▸ WORK REQUIRED: From first line to last, output the records below exactly.

Collected data:
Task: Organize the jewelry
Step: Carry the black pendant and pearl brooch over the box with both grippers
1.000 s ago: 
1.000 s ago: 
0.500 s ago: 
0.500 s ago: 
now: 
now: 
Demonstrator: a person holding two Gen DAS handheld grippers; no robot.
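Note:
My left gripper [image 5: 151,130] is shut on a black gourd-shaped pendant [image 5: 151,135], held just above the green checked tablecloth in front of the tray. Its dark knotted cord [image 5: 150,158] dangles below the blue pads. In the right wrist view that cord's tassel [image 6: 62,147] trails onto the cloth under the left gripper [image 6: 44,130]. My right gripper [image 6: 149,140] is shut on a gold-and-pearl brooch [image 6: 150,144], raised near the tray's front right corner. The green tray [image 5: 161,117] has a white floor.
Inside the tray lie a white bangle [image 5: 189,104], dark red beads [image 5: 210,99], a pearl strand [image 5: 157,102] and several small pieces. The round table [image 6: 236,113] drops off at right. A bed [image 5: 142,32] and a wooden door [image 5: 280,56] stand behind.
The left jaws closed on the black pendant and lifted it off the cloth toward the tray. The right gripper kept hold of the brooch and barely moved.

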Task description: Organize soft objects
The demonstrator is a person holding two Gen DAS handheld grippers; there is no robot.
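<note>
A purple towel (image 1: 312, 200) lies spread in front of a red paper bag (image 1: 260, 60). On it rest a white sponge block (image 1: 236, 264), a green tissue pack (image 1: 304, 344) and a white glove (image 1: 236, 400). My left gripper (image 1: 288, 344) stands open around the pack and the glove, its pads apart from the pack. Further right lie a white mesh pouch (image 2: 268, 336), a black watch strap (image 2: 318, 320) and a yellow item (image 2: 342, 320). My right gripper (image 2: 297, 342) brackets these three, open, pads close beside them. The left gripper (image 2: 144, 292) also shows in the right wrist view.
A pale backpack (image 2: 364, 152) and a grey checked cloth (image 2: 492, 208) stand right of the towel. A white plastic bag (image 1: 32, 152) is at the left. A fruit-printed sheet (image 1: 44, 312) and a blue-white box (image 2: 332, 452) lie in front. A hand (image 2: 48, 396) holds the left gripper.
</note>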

▸ COMPLETED TASK:
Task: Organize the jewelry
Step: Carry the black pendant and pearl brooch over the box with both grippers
1.000 s ago: 
1.000 s ago: 
0.500 s ago: 
0.500 s ago: 
now: 
now: 
Demonstrator: a person holding two Gen DAS handheld grippers; no robot.
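Note:
My left gripper [image 5: 151,130] is shut on a black gourd-shaped pendant [image 5: 151,135], held just above the green checked tablecloth in front of the tray. Its dark knotted cord [image 5: 150,158] dangles below the blue pads. In the right wrist view that cord's tassel [image 6: 62,147] trails onto the cloth under the left gripper [image 6: 44,130]. My right gripper [image 6: 149,140] is shut on a gold-and-pearl brooch [image 6: 150,144], raised near the tray's front right corner. The green tray [image 5: 161,117] has a white floor.
Inside the tray lie a white bangle [image 5: 189,104], dark red beads [image 5: 210,99], a pearl strand [image 5: 157,102] and several small pieces. The round table [image 6: 236,113] drops off at right. A bed [image 5: 142,32] and a wooden door [image 5: 280,56] stand behind.
The left jaws closed on the black pendant and lifted it off the cloth toward the tray. The right gripper kept hold of the brooch and barely moved.
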
Task description: Organize soft objects
The demonstrator is a person holding two Gen DAS handheld grippers; there is no robot.
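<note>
A purple towel (image 1: 312, 200) lies spread in front of a red paper bag (image 1: 260, 60). On it rest a white sponge block (image 1: 236, 264), a green tissue pack (image 1: 304, 344) and a white glove (image 1: 236, 400). My left gripper (image 1: 288, 344) stands open around the pack and the glove, its pads apart from the pack. Further right lie a white mesh pouch (image 2: 268, 336), a black watch strap (image 2: 318, 320) and a yellow item (image 2: 342, 320). My right gripper (image 2: 297, 342) brackets these three, open, pads close beside them. The left gripper (image 2: 144, 292) also shows in the right wrist view.
A pale backpack (image 2: 364, 152) and a grey checked cloth (image 2: 492, 208) stand right of the towel. A white plastic bag (image 1: 32, 152) is at the left. A fruit-printed sheet (image 1: 44, 312) and a blue-white box (image 2: 332, 452) lie in front. A hand (image 2: 48, 396) holds the left gripper.
</note>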

Nothing remains to be done for this exercise.